■ TASK DIRECTIONS
Filter the data for lines with the word "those", then copy every line so identified.

——

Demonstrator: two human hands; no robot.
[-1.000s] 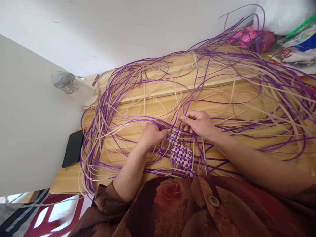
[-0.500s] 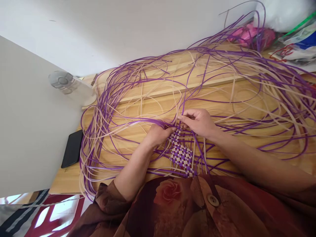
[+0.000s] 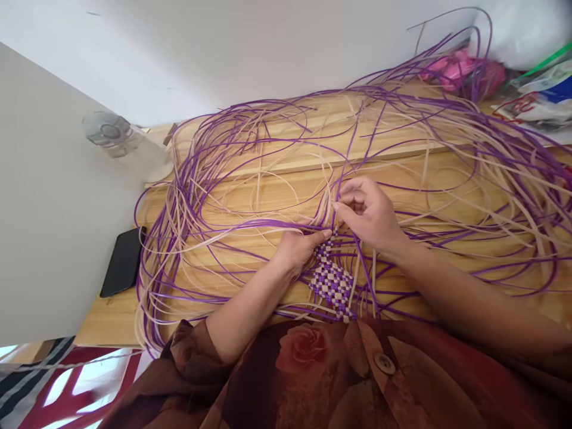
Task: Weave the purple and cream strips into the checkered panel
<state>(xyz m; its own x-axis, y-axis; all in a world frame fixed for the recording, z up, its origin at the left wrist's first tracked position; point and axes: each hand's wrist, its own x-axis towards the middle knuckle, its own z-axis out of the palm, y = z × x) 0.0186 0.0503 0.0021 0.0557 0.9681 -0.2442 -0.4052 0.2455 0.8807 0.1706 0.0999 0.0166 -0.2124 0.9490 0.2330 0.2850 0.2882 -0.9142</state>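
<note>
A small woven piece (image 3: 333, 281) in purple and cream checks lies on the wooden table, close to my body. Long purple and cream strands run out from it on all sides. My left hand (image 3: 298, 247) is closed on its far end, the thumb pressing on the weave, with a bundle of purple strands (image 3: 259, 224) passing over the fingers to the left. Just beyond that end, my right hand (image 3: 370, 213) pinches a purple strand (image 3: 338, 193) between thumb and fingertips. Part of the weave's far end is hidden by the left thumb.
Loose strands (image 3: 187, 179) curve round the left and far sides of the table (image 3: 102, 322). A black phone (image 3: 124, 262) lies at the left edge, and a clear bottle (image 3: 129, 146) stands behind it. Plastic bags and a pink bundle (image 3: 465, 71) are at the back right.
My right hand has risen slightly away from the weave with its fingers more curled. The left thumb has shifted to the weave's far tip. The whole view has moved a little.
</note>
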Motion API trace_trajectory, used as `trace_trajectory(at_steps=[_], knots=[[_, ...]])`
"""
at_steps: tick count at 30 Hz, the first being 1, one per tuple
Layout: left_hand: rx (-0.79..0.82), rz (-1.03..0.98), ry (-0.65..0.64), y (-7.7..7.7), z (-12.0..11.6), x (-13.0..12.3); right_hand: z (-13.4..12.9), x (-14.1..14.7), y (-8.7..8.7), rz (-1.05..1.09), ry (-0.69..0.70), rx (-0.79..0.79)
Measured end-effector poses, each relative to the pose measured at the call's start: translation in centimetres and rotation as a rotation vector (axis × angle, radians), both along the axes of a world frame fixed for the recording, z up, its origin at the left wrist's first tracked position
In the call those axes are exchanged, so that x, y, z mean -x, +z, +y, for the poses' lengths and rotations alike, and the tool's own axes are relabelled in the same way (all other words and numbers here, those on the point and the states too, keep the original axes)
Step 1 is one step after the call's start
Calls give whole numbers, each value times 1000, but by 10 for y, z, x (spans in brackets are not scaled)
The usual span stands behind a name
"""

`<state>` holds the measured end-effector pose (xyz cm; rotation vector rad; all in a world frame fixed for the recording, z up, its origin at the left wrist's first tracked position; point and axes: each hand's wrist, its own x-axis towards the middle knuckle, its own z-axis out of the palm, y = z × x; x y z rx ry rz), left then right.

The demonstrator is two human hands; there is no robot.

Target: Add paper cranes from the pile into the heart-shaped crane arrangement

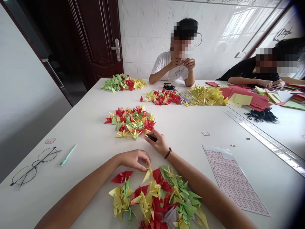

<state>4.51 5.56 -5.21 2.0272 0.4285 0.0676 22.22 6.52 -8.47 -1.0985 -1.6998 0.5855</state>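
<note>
My left hand [135,159] is curled at the edge of the near pile, its fingertips closed on the tip of a yellow paper crane [148,176]. Around that crane lie red, green, yellow and a few lilac folded cranes [164,198]. My right hand [159,143] reaches farther out, fingers wrapped round a small black pointed tool [152,137] whose exact kind I cannot make out. The tool's tip points at the right edge of a second pile of mixed red, yellow and green cranes [133,121].
Eyeglasses [35,165] and a mint-green slim tool [68,155] lie left. A label sheet [234,179] lies right. Farther back are more crane piles [124,82], black cords [260,115] and coloured paper [252,97]. Co-workers [175,63] sit along the far side.
</note>
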Motion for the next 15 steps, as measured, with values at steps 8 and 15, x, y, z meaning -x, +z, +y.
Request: trace_trajectory(at_steps=[8,15], knots=[[511,-199,328,-7,7,0,-1,1,1,3,-5,13],[738,-451,661,-14,9,-4,0,1,1,-13,0,12]])
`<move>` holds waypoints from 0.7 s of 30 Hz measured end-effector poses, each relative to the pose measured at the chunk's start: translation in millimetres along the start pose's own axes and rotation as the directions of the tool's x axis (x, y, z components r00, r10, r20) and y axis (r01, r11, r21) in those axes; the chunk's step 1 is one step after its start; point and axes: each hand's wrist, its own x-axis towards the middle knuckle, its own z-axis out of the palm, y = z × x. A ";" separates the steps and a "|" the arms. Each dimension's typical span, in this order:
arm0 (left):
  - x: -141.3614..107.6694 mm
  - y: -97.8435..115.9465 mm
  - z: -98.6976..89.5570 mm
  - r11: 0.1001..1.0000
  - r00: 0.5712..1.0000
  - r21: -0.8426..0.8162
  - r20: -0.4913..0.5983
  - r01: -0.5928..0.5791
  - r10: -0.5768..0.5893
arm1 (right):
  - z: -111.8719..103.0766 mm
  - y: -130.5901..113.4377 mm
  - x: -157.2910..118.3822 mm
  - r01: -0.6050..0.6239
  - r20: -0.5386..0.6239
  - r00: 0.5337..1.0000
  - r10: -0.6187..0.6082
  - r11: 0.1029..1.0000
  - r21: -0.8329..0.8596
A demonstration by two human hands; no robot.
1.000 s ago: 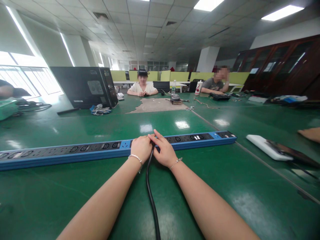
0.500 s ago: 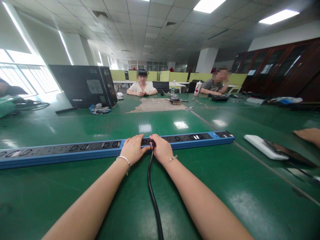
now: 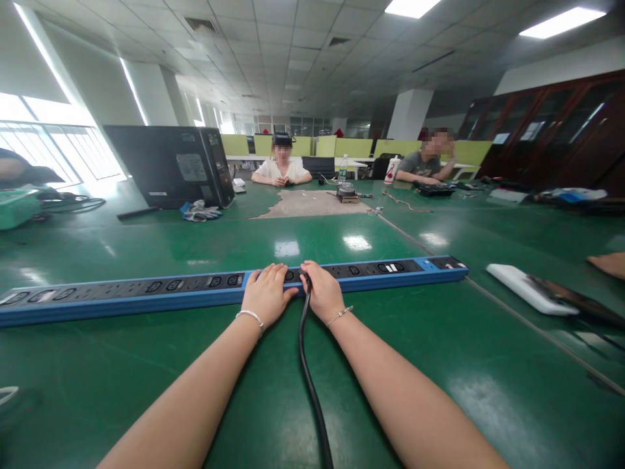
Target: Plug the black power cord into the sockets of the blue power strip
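A long blue power strip [image 3: 185, 301] with black sockets lies across the green table [image 3: 146, 365]. My left hand [image 3: 266, 293] rests over the strip, its fingers wrapped across the top and its thumb along the near side. Just right of it, my right hand [image 3: 322, 291] grips the end of a black cable [image 3: 308, 371] at the strip's sockets. The plug itself is mostly hidden by my fingers. From there the cable runs toward me between my forearms.
Right of the strip lie a white box-like object [image 3: 527, 288] and a dark device [image 3: 576, 299]. A computer case [image 3: 166, 166] and gloves [image 3: 200, 210] stand far left. Two people sit across the table; another person's hand [image 3: 608, 264] shows at right.
The whole view has shifted slightly, moving the strip and my hands a little to the right in the picture. My hands keep the same hold on the strip and cable.
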 end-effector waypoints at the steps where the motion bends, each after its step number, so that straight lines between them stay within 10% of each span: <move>1: 0.2 -0.3 0.3 1.000 1.000 -0.001 -0.002 0.001 -0.001 | -0.3 -1.2 0.8 0.012 -0.027 1.000 -0.012 1.000 0.009; 10: 0.4 -1.5 -0.5 1.000 1.000 -0.013 -0.012 -0.003 0.003 | -49.0 31.6 10.4 -0.222 -0.345 0.907 0.243 0.970 0.099; 14: 0.3 -2.2 -0.1 1.000 1.000 -0.022 -0.016 -0.008 0.007 | -83.7 79.3 -7.0 -0.456 -0.340 0.813 0.472 0.880 0.132; 21: 0.1 -2.4 1.0 1.000 1.000 -0.022 -0.016 -0.005 0.005 | -94.7 105.3 -16.7 -0.477 -0.226 0.830 0.510 0.859 0.187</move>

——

■ THE ANSWER
In the call those axes are exchanged, so that x, y, z mean -x, +z, +y, for the poses' lengths and rotations alike, and the tool's own axes are relabelled in the same way (all other words and numbers here, those on the point and the states too, keep the original axes)
`<move>` holds waypoints from 0.7 s of 30 Hz measured end-effector poses, each relative to the pose measured at the chunk's start: translation in millimetres along the start pose's own axes and rotation as the directions of the tool's x axis (x, y, z components r00, r10, r20) and y axis (r01, r11, r21) in those axes; the chunk's step 1 is one step after its start; point and axes: each hand's wrist, its own x-axis towards the middle knuckle, its own z-axis out of the palm, y = z × x. A ";" separates the steps and a "|" the arms. Each dimension's typical span, in this order:

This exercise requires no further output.